- [EXERCISE DESCRIPTION]:
Return each line below exactly as it reads, and omit any image in it.

════

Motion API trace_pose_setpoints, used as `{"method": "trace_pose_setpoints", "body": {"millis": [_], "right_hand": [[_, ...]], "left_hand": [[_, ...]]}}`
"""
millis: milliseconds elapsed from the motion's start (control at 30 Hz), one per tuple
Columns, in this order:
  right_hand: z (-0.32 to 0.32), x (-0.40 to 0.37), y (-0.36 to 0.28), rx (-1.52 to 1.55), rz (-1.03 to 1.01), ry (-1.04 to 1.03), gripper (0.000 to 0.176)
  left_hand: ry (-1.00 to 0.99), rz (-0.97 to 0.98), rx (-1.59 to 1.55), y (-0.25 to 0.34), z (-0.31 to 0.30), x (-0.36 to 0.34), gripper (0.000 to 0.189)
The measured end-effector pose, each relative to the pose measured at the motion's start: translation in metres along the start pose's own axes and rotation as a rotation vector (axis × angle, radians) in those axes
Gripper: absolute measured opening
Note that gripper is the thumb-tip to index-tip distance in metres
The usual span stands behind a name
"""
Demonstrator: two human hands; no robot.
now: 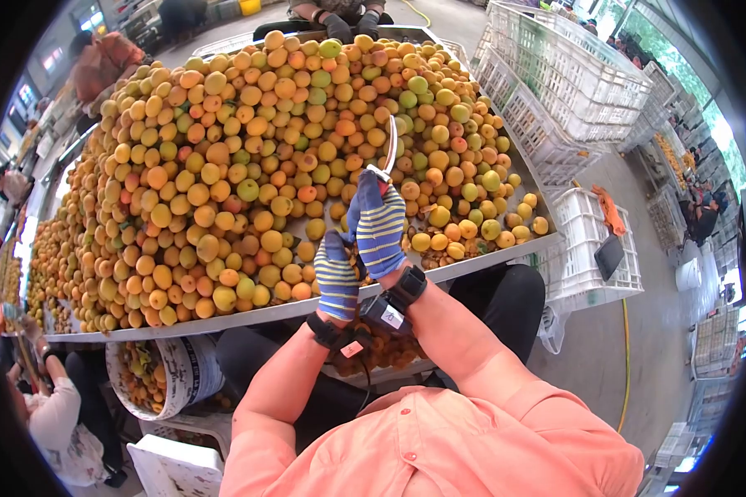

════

- [OUTPUT FOR THIS TASK]:
Motion API trace_pose_setpoints, used as `{"method": "trace_pose_setpoints", "body": {"millis": [_], "right_hand": [[_, ...]], "left_hand": [[_, ...]]}}`
"""
millis: milliseconds elapsed from the motion's start (control at 30 Hz), one per tuple
Columns, in this order:
  right_hand: z (-0.32 to 0.32), x (-0.40 to 0.37), y (-0.36 to 0.28), rx (-1.52 to 1.55), rz (-1.03 to 1.01), ry (-1.04 to 1.03), gripper (0.000 to 0.176)
  left_hand: ry (-1.00 to 0.99), rz (-0.97 to 0.98), rx (-1.59 to 1.55), y (-0.25 to 0.34), z (-0.31 to 0.30), x (-0.36 to 0.34), gripper (0.000 to 0.189)
The measured end-effector pose, each relative to the pose measured at the motion's start: translation in metres along the start pose's own axes and rotation as a rotation vector (axis × angle, radians) in those axes
Gripper: absolute measured opening
Note that gripper is the thumb-tip to index-tip distance in metres
The usual span stands behind a name
"""
Demonstrator: two human hands; no robot.
now: 

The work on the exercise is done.